## [Task requirements]
If "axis" shows up in a line of the material, return that line.

## [Information supplied]

========================

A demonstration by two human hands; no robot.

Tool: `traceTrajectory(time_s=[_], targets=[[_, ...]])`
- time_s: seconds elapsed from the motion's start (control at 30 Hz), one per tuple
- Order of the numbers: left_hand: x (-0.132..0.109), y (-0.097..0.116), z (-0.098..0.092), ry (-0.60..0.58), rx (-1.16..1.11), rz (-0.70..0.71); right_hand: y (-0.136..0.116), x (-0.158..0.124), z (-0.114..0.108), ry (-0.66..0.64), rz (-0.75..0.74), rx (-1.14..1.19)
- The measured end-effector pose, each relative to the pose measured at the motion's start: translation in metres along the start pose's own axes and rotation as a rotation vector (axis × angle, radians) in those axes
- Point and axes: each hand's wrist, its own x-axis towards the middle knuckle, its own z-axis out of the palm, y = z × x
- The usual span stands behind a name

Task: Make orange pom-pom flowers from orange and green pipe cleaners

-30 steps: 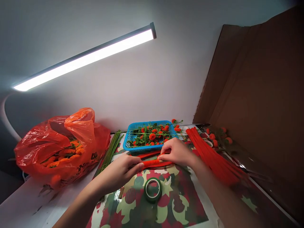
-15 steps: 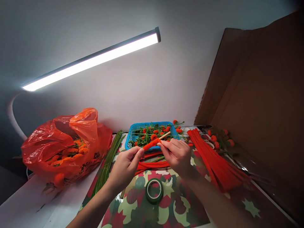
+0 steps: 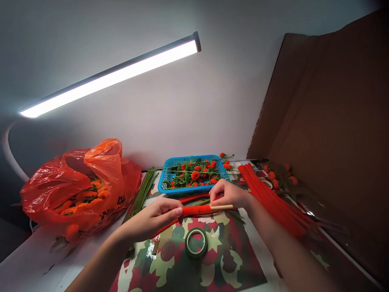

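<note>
A thin wooden stick point(image 3: 224, 207) lies almost level in front of me, with an orange-red pipe cleaner point(image 3: 197, 210) coiled tightly round much of it. My left hand point(image 3: 159, 217) is closed on the coiled left end. At the coil's right edge, the fingers of my right hand point(image 3: 227, 194) are pinched together at the pipe cleaner; its loose end is hidden. Bare wood sticks out to the right, below that hand. Loose red pipe cleaners point(image 3: 191, 198) lie behind the stick. Nearer to me rests a roll of green tape point(image 3: 187, 244).
Behind my hands is a blue basket point(image 3: 164, 178) of red flowers with green stems. A red plastic bag point(image 3: 45, 182) holding orange flowers stands left, beside green stems point(image 3: 145, 188). Right are a red pipe cleaner bundle point(image 3: 264, 202) and a cardboard sheet point(image 3: 328, 109). A lamp point(image 3: 112, 75) hangs above.
The stick has come down and nearer, swinging from a slant to nearly level. My right hand now pinches from above and behind it, and my left hand is lower.
</note>
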Motion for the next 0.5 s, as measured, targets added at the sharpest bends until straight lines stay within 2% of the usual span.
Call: traceTrajectory(time_s=[0.07, 0.17, 0.33, 0.5], targets=[[-0.001, 0.003, -0.001, -0.038, 0.122, -0.046, 0.002, -0.001, -0.002, 0.020, 0.065, -0.096], [-0.001, 0.008, 0.003, -0.017, 0.289, -0.101, 0.001, -0.001, 0.002, 0.127, 0.107, -0.301], [0.000, 0.013, 0.013, 0.135, 0.466, -0.155, -0.011, 0.000, 0.018, 0.398, 0.079, -0.672], [0.002, 0.014, 0.015, 0.269, 0.517, -0.154, -0.018, 0.002, 0.030, 0.641, -0.030, -0.832]])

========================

## [Exercise solution]
- The measured end-effector pose, each relative to the pose measured at the motion's start: translation in metres along the start pose's own axes and rotation as a rotation vector (axis × angle, radians) in those axes
- Point and axes: each hand's wrist, its own x-axis towards the middle knuckle, its own z-axis out of the palm, y = z × x

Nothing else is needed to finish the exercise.